* What you will do
Transcribe all the data below exactly, leaving its pictures out.

* The data
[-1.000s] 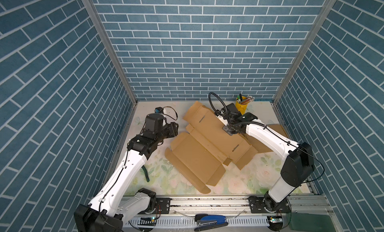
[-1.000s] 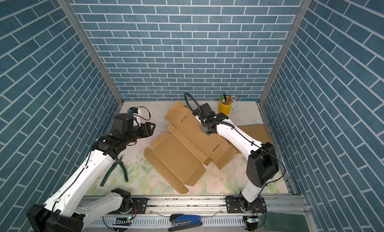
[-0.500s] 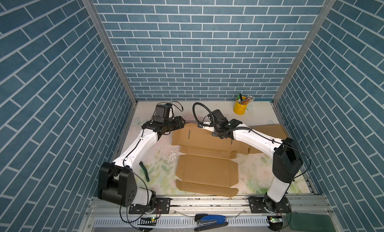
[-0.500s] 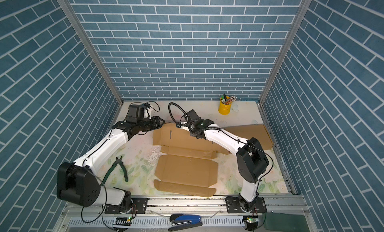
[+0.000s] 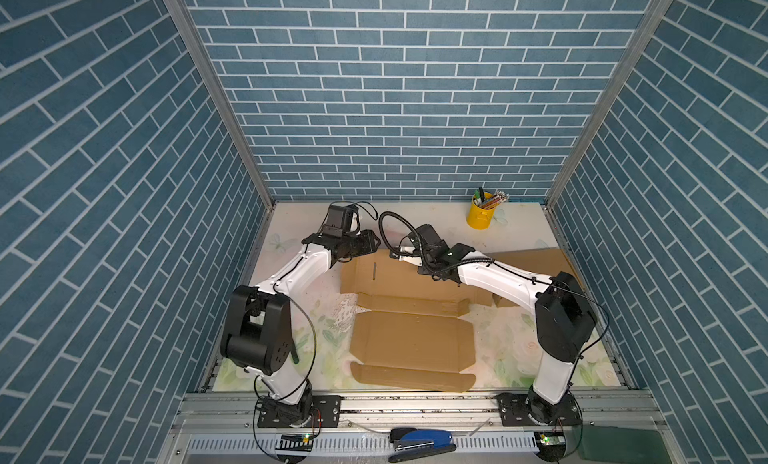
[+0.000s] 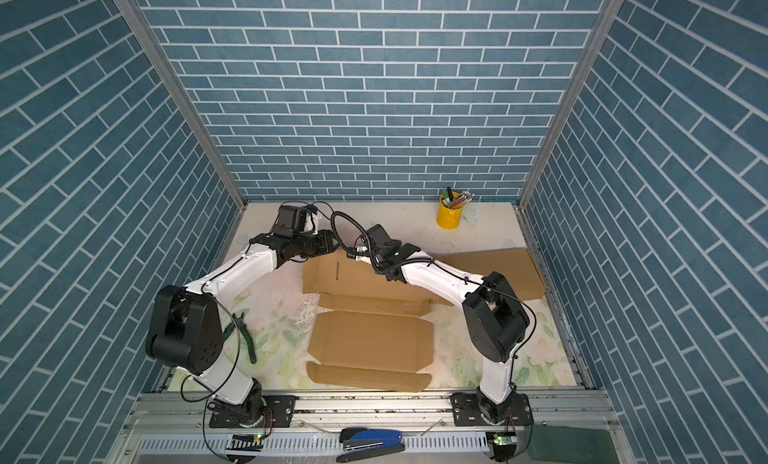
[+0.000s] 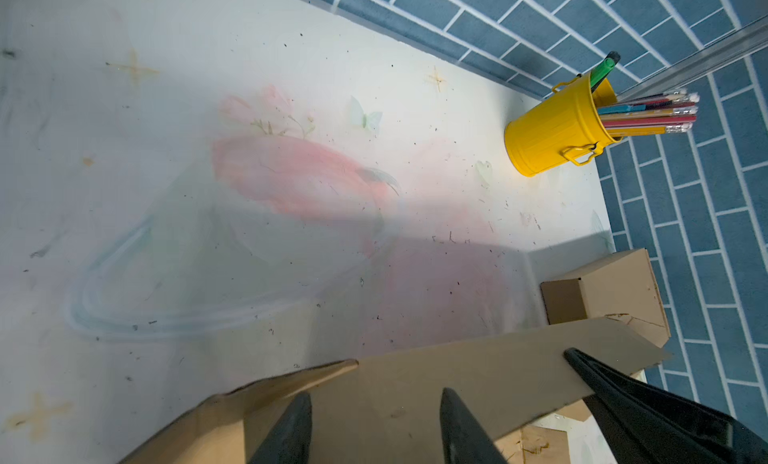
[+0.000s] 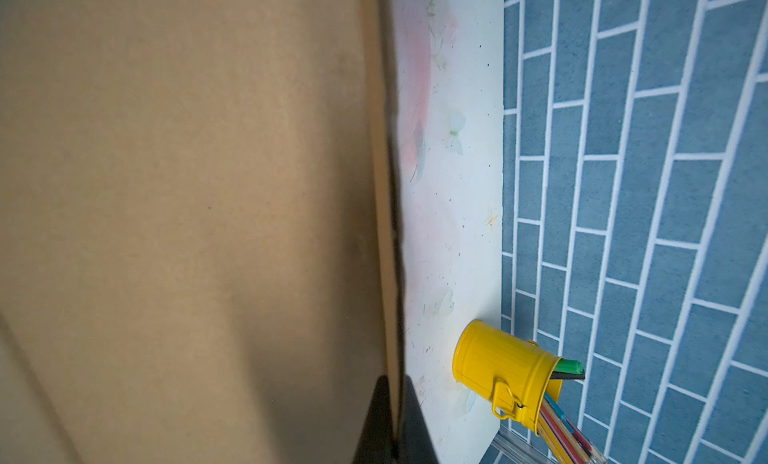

* Task output
[-1.000s] 
[-1.000s] 
[-0.500s] 
[-0.500s] 
[+0.000s] 
[+0.000s] 
[+0.000s] 
[+0.000s] 

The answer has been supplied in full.